Records contained in a dataset
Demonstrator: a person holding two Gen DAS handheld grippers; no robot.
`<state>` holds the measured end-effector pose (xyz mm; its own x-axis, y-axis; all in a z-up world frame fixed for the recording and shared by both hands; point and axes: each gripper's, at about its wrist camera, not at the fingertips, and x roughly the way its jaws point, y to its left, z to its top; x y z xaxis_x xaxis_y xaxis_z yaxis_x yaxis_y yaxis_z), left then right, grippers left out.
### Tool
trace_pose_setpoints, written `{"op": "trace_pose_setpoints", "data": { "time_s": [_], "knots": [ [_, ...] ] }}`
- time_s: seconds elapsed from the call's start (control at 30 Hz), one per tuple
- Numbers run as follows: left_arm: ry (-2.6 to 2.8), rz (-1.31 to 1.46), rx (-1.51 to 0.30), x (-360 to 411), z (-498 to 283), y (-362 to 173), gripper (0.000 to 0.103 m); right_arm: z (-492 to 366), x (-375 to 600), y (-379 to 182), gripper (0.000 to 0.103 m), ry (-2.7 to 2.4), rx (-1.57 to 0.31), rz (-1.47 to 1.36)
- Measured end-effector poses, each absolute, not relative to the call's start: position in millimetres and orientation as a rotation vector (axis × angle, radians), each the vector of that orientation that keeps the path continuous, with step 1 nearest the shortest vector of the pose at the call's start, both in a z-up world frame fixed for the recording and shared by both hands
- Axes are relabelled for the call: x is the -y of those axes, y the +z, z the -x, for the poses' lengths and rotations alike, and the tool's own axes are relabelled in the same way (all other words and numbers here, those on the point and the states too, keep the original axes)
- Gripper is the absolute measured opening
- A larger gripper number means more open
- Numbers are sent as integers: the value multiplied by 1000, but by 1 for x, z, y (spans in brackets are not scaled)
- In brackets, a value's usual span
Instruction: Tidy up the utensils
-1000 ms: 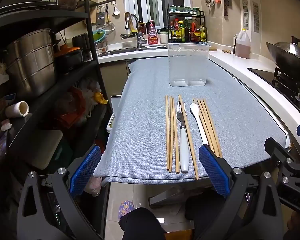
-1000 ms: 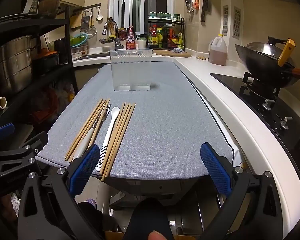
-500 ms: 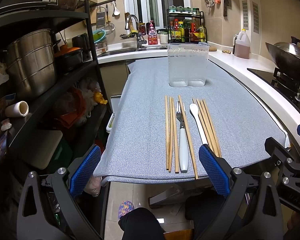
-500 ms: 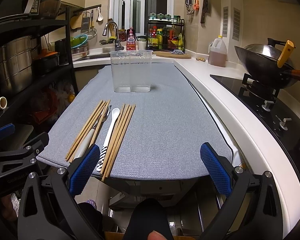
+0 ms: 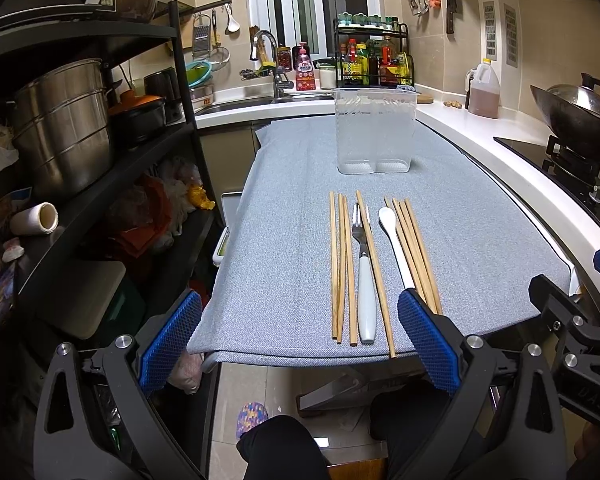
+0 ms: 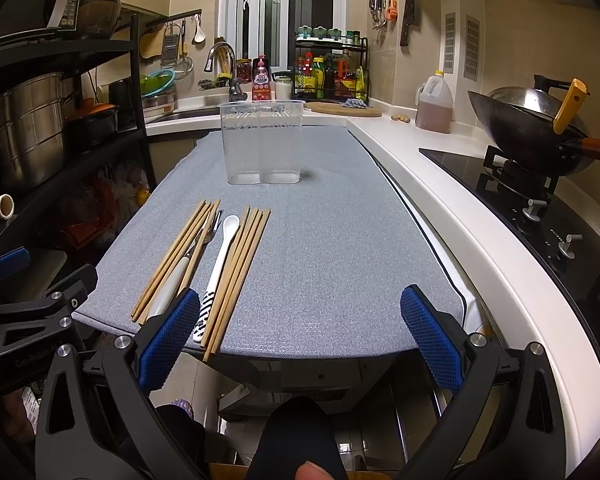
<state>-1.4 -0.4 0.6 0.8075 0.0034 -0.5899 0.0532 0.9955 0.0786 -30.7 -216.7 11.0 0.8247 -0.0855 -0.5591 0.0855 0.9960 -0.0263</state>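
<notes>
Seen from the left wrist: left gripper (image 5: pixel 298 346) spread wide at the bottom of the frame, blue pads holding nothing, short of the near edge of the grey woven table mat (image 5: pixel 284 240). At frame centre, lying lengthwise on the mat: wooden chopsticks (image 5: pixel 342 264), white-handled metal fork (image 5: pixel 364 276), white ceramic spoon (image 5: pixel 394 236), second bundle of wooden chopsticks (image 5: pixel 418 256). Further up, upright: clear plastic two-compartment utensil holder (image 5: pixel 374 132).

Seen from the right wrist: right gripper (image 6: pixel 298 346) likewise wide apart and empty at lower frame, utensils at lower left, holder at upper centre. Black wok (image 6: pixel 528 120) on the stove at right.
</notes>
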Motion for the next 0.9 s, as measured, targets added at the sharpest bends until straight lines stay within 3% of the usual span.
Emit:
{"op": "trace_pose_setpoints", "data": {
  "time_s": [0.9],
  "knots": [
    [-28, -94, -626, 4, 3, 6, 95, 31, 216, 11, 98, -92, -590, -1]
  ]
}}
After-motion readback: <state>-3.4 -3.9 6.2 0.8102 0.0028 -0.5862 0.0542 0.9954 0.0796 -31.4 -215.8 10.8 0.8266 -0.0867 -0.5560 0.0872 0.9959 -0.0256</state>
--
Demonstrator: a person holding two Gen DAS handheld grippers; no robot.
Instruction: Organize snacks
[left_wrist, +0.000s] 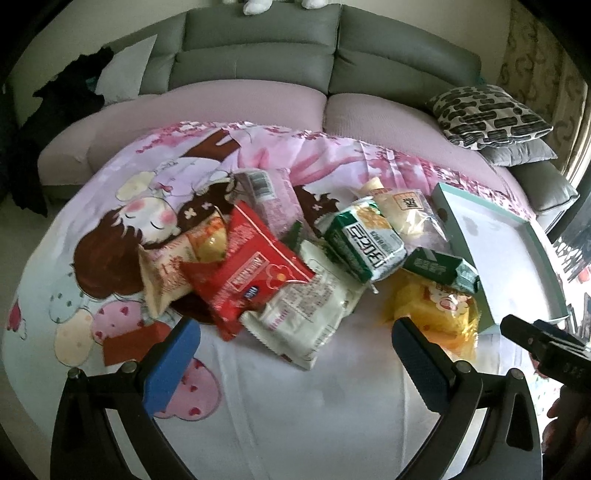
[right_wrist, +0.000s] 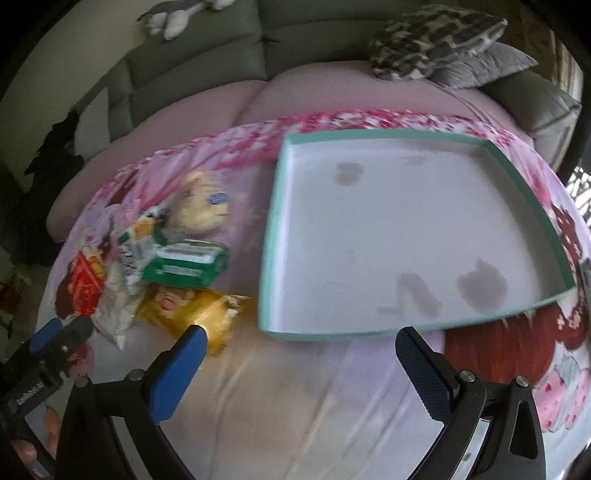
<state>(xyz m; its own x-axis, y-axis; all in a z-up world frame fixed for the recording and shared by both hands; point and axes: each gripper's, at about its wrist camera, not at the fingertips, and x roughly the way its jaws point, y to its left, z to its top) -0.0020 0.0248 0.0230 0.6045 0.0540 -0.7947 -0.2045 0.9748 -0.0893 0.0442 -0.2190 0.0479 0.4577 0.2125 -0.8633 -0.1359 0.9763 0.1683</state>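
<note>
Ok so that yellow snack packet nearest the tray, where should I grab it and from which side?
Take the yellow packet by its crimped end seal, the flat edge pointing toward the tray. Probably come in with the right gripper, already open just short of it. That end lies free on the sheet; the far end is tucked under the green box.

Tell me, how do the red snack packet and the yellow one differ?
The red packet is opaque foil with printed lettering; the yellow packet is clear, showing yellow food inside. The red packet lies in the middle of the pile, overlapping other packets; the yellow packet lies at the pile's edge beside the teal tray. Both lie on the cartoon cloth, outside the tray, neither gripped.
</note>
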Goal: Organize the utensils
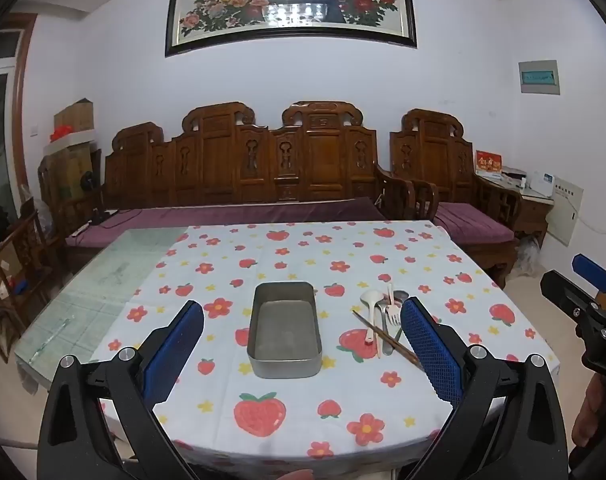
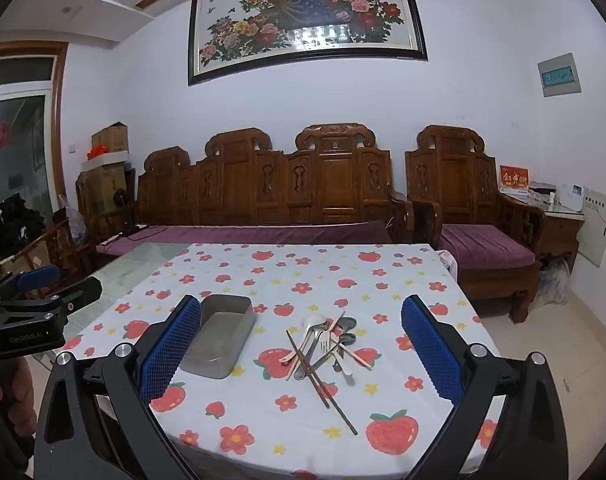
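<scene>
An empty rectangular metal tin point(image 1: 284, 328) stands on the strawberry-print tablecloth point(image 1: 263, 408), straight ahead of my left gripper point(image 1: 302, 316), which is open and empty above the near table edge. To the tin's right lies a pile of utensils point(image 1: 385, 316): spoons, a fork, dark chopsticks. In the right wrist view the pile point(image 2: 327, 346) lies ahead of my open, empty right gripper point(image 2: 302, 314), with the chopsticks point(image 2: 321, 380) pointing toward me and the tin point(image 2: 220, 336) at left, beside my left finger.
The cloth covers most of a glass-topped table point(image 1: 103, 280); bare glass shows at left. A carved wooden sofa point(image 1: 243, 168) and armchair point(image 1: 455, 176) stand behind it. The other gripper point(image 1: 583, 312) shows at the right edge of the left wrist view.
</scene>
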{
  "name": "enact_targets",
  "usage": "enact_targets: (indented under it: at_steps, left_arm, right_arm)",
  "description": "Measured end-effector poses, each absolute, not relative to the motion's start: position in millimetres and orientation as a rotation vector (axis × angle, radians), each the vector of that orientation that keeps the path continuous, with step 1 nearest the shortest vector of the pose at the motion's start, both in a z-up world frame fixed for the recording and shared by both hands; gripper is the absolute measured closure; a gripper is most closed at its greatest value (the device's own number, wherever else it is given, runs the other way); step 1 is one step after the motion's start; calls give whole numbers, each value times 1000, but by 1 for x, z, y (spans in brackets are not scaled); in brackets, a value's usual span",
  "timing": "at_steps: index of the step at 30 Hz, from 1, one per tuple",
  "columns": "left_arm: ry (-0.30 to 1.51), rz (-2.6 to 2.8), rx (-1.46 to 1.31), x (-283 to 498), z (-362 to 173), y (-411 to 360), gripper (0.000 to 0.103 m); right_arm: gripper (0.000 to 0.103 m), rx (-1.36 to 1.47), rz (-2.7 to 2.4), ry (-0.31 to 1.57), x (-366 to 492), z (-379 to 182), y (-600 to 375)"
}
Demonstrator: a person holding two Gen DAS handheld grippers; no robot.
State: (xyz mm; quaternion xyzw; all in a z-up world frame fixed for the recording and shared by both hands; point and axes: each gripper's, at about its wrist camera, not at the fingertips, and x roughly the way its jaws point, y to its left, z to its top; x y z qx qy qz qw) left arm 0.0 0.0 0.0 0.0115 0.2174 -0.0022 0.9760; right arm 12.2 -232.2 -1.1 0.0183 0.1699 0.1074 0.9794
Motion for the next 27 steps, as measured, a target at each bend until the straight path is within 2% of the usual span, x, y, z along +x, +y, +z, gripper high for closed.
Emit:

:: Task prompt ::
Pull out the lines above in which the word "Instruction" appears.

:: Result for this task ::
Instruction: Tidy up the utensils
Instruction: Organize snacks

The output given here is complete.